58 minutes | Dec 1, 2017
Podcast 3: Dr. Brad Kent
Brad Kent is Professor of British and Irish Literatures at Université Laval in Quebec City. In 2013-14 he was Visiting Professor at Trinity College Dublin in the School of English, and in the spring of 2018 he will be the C.P. Snow Fellow at the University of Texas at Austin’s Harry Ransom Center, where he was the Hobby Fellow in the spring of 2009. His recent publications include George Bernard Shaw in Context (Cambridge University Press, 2015) and The Selected Essays of Sean O'Faolain (McGill-Queen's University Press, 2016). He is currently general editor of an eight-volume series of Shaw’s writings that will be published by Oxford World’s Classics in 2021. At present he is working on a monograph entitled ‘Literature, Censorship, and the Cultural Politics of Affect in Ireland,’ which is supported with a major grant from the Social Sciences and Humanities Research Council of Canada. This podcast was recorded and produced by Aaron Lakoff and Simone Lucas.
63 minutes | Nov 22, 2017
Podcast 2: Marina Carr in Conversation with Emer O'Toole
Marina Carr’s works consist of 13 plays including two for children, between 1989 and 2007. In 2015, the Opera Theatre Company toured Ireland with Carr’s contemporary translation of Rigoletto. In November 2016, she wrote an original oratorio for Wicklow County Council, bringing together choirs, solo singers, and the RTÉ National Symphony Orchestra.

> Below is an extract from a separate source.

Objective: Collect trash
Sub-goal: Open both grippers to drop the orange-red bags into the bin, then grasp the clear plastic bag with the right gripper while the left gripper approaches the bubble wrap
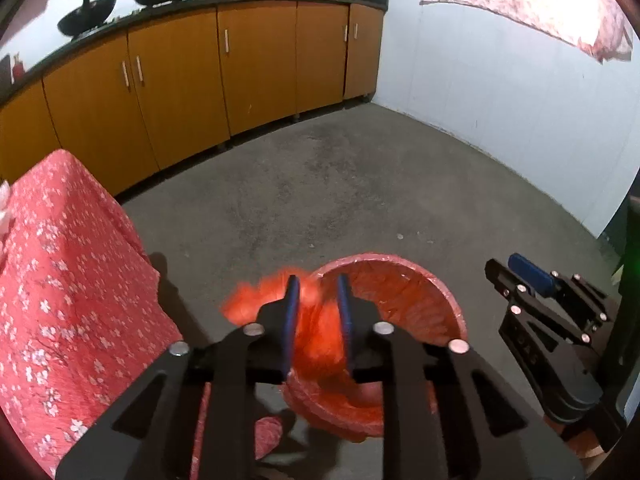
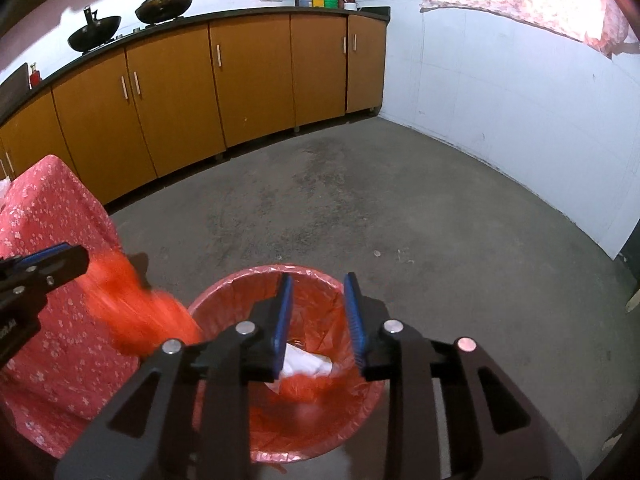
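Observation:
A round bin lined with a red plastic bag (image 2: 320,288) stands on the concrete floor; it also shows in the left wrist view (image 1: 424,304). White crumpled trash (image 2: 306,364) lies inside it. My left gripper (image 1: 318,290) is shut on a stretched, blurred edge of the red bag (image 1: 320,332) and pulls it up and left; this gripper also shows in the right wrist view (image 2: 60,258) with the bag edge (image 2: 136,312) trailing from it. My right gripper (image 2: 318,284) is open and empty above the bin's mouth; it also shows in the left wrist view (image 1: 516,268).
A table under a red flowered cloth (image 1: 60,280) stands left of the bin. Orange cabinets (image 1: 180,80) with woks on the counter line the far wall. A white wall (image 1: 500,100) closes the right side. Grey concrete floor (image 1: 340,180) lies between.

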### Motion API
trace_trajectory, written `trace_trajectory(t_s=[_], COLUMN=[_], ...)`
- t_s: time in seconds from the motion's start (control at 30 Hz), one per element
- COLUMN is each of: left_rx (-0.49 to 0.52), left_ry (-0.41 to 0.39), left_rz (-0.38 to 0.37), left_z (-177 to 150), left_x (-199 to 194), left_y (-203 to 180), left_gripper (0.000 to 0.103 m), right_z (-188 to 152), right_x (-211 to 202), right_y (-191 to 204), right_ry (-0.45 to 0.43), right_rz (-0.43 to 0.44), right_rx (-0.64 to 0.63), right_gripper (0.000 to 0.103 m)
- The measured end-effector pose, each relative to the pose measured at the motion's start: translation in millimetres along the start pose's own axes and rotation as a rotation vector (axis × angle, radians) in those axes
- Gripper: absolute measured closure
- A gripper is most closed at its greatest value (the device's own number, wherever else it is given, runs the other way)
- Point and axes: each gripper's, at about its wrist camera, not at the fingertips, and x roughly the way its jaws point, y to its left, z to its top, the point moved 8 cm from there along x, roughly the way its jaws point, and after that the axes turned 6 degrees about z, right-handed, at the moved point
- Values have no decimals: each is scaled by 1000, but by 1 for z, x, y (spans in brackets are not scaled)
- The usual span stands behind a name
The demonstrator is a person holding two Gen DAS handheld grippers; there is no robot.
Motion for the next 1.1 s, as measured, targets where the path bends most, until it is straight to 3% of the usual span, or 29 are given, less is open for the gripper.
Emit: trace_trajectory(t_s=[0.2,0.37,0.47,0.6,0.77,0.93,1.1], left_rx=[-43,-118,-152,-204,-244,-316,-417], left_ry=[-8,-54,-104,-171,-238,-244,-257], left_rz=[-9,9,59,153,352,513,607], left_z=[2,8,7,0,-23,-53,-79], left_x=[-9,-40,-69,-107,-157,-191,-219], left_y=[13,51,86,145,232,310,376], left_gripper=[82,77,72,66,58,52,46], right_z=[8,18,30,44,62,70,69], right_x=[-15,-33,-44,-57,-80,-97,-107], right_y=[9,30,57,105,192,290,375], right_ry=[-24,-47,-66,-85,-105,-97,-89], right_rz=[4,57,110,199,358,518,624], right_rx=[-15,-51,-82,-117,-177,-236,-321], right_gripper=[75,73,71,71,70,67,60])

Her reimagining of Hecuba was produced by the Royal Shakespeare Company in September 2015, and her reimagining of Anna Karenina played for two months at the Abbey Theatre until January 2017. Carr is the most recent winner of the prestigious literary honour, the Windham-Campbell Prize. Other prizes include The Susan Smith Blackburn Prize, The American/Ireland Fund Award, The E.M. Forster Award from the Academy of Arts and Letters, The Macaulay Fellowship, and The Puterbaugh Fellowship. She has also taught at Trinity, Villanova, Princeton and currently lectures in the English department at Dublin City University. Recorded and produced by Aaron Lakoff and Simone Lucas
79 minutes | Oct 11, 2017
Podcast 1: Dr. Kevin Whelan
Welcome to the very first edition of the Concordia Irish Studies Podcast! Kevin Whelan, Director of the Keough-Naughton Notre Dame Centre in Dublin, has been a visiting professor at New York University, Boston College and Concordia University. He is a prolific writer and editor of books and articles on Ireland’s history, geography and culture, including the bestselling Atlas of the Irish Rural Landscape. For many years, Kevin Whelan directed Notre Dame's annual Irish Seminar, the leading seminar in the field of Irish Studies.